The following web page should give you an idea on the general impact of your
purchase on your credit rating, and things you can do to reduce that impact.
"Dealing with Debt" from the SolveYourProblem.com website.
http://www.solveyourproblem.com/your-credit-score/your_credit_score_and_debt.shtml
"Paying down your debts by putting down more than the minimum required monthly
payment can help you pay down your debts faster and so can boost your credit
score. Paying down more than you need to also shows lenders that you are in
good financial shape and conscientious about your debts - two qualities that
definitely make you an attractive credit risk to lenders."
The web page that I referenced indicates, and logically so, that anything
that increases your debt load, that is, the amount of money that you owe,
can hurt your credit score.
If you have now increased your debt to income ratio to over 35% or so, then
there is a very good chance your credit score will go down. This is why
the page that I referenced indicates you will want to reduce your debt load,
in this case your mortgage, as regularly, and as fast, as possible.
Check with your lender about paying down the principle with double, or more
payments that go to the principle only. Without a doubt, never be late with
a payment, and missing a payment would be horrendous.
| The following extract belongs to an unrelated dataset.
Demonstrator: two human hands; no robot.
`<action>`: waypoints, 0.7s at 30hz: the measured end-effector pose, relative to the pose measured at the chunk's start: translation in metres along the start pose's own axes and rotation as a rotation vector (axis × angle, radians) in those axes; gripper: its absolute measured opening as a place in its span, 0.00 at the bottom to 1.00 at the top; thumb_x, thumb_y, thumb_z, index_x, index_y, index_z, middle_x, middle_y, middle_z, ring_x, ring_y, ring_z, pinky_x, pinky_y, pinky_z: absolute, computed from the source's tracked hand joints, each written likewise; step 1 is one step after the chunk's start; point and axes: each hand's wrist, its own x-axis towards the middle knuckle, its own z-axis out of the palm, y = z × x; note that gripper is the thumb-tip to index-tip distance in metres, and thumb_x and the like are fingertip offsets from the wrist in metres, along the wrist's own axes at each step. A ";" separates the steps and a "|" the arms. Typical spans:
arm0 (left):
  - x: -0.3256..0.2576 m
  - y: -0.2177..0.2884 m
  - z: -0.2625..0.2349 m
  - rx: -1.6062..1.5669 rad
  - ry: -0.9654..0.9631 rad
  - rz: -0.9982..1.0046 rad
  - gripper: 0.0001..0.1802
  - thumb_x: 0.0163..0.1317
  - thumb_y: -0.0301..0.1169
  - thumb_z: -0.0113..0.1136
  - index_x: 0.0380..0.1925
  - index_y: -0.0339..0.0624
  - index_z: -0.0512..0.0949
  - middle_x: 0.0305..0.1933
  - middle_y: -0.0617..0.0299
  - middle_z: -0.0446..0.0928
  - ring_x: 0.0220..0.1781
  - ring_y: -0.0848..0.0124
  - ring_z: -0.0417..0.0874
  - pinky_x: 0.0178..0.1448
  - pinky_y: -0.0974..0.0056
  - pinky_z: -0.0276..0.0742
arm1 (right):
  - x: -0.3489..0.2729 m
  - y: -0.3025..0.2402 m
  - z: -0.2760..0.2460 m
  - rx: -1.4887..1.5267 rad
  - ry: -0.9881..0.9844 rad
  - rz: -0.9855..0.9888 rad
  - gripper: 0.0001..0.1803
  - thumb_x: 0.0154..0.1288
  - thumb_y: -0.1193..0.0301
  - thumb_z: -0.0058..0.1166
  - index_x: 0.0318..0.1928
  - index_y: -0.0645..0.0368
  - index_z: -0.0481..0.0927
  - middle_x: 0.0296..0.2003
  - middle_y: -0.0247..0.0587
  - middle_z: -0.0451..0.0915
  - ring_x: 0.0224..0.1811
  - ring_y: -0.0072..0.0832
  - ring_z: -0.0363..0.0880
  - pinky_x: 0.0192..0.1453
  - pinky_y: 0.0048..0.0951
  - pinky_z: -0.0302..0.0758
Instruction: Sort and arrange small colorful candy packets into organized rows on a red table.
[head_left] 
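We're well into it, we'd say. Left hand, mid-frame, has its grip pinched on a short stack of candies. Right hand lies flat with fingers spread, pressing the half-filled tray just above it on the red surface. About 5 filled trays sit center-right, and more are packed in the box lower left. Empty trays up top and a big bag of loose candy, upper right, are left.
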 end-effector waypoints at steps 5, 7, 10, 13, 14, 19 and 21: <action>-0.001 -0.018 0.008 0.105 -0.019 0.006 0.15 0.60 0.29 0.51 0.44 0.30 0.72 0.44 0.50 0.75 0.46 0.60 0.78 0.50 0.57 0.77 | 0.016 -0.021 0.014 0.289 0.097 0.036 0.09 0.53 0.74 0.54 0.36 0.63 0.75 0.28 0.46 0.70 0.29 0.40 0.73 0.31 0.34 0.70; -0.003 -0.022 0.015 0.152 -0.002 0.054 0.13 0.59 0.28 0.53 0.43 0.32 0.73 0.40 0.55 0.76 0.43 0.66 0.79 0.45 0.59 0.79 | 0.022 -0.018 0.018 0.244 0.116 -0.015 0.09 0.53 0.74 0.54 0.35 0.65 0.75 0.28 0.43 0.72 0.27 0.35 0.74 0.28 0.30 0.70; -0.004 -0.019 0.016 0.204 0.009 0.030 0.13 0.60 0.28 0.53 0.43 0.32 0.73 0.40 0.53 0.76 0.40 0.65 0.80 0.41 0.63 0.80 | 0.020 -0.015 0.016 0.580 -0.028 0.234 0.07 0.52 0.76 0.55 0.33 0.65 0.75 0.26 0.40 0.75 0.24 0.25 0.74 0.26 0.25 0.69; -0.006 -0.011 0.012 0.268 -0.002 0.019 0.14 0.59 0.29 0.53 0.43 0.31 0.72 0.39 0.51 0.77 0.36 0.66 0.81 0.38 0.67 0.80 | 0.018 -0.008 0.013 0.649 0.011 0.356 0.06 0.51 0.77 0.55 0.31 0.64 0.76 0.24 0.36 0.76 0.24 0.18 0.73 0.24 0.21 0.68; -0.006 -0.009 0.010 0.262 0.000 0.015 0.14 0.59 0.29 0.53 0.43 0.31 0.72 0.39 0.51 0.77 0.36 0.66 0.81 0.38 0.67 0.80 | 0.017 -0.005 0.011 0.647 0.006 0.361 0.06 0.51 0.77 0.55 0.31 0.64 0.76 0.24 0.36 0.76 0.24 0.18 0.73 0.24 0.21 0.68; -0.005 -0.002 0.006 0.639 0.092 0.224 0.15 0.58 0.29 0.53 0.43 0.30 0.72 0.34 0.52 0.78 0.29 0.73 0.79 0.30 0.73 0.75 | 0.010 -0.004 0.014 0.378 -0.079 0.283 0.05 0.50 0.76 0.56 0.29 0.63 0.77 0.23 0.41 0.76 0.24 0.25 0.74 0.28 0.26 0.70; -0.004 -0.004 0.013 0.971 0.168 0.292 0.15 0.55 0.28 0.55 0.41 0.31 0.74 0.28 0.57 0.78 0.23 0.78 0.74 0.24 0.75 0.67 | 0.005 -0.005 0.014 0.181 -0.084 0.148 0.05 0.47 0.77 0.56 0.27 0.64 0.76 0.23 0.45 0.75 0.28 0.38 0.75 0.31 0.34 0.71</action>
As long as someone's debt to income ratio is over the "rule of thumb" 35%
then the betterment of the credit score is probably going to be slow to come,
but it still shouldn't make it impossible to get a credit card. Getting a
car financed might be another thing altogether.
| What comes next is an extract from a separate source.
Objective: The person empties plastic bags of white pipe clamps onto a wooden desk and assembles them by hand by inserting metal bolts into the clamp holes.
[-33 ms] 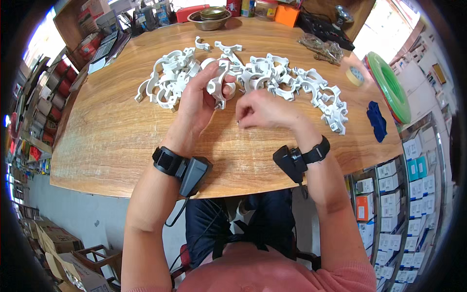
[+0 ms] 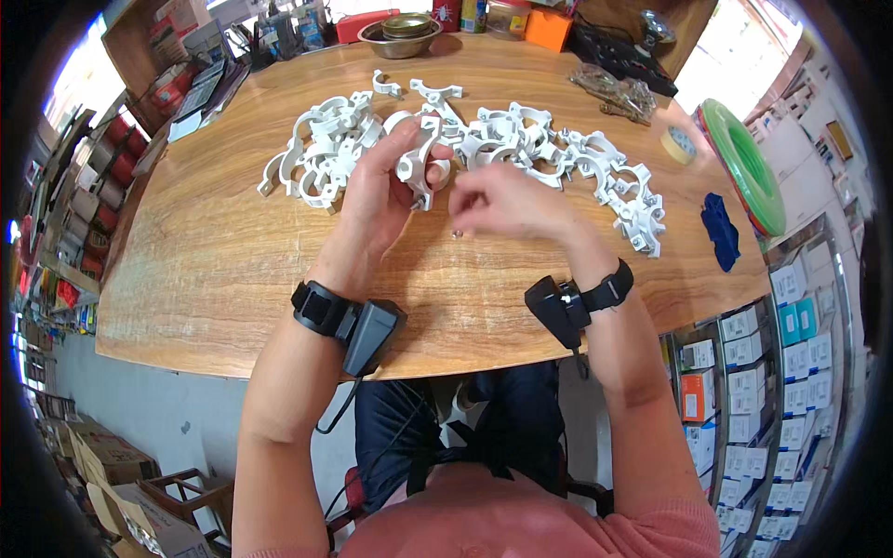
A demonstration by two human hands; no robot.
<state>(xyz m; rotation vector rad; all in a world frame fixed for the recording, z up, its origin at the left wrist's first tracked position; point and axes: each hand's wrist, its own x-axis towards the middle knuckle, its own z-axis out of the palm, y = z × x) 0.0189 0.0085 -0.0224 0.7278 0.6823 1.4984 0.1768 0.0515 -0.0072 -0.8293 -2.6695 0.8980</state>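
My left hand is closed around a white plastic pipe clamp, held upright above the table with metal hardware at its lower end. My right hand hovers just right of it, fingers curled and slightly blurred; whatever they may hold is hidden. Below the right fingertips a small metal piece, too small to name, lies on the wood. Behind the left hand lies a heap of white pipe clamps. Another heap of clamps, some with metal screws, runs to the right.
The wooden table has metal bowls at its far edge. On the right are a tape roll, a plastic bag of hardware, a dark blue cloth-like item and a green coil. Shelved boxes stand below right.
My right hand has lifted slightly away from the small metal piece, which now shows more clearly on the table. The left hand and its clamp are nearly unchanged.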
This CNN Money web page has an interesting points on the above issues, and
are applicable before and after getting a loan.
http://money.cnn.com/2005/12/01/pf/saving/willis_tips/
"But if that debt is indeed yours, paying your bills on time is one of the
most important steps you can take in cleaning up your credit, says Greg
McBride of Bankrate.com. That alone counts for 35 percent of your score.
Make sure your debt load is not more than 50 percent of your available credit.
Allen Fishbein of the Consumer Federation of America says that often people
close down their credit cards to decrease the amount of credit they have. But
this lowers your credit limit making your debt to credit limit ratio increase."
This Debt Negotiation Services web page speaks of the "rule of thumb" 35% to
income ratio.
http://www.debt-negotiation-services.com/debt-reduction-elimination-articles/debt-to-income-ratio.html
"If your debt to income ratio is more then 20% and less then 35%, this
situation is still not bad for you. However, you will need to control your
debt from now on to prevent yourself from getting into real trouble.
If your debt to income ratio is between 35% and 50%, then your financial
situation needs a lot of attention."
If you need any clarification, please feel free to ask.
Search strategy:
Google search on: "debt load" "credit rating"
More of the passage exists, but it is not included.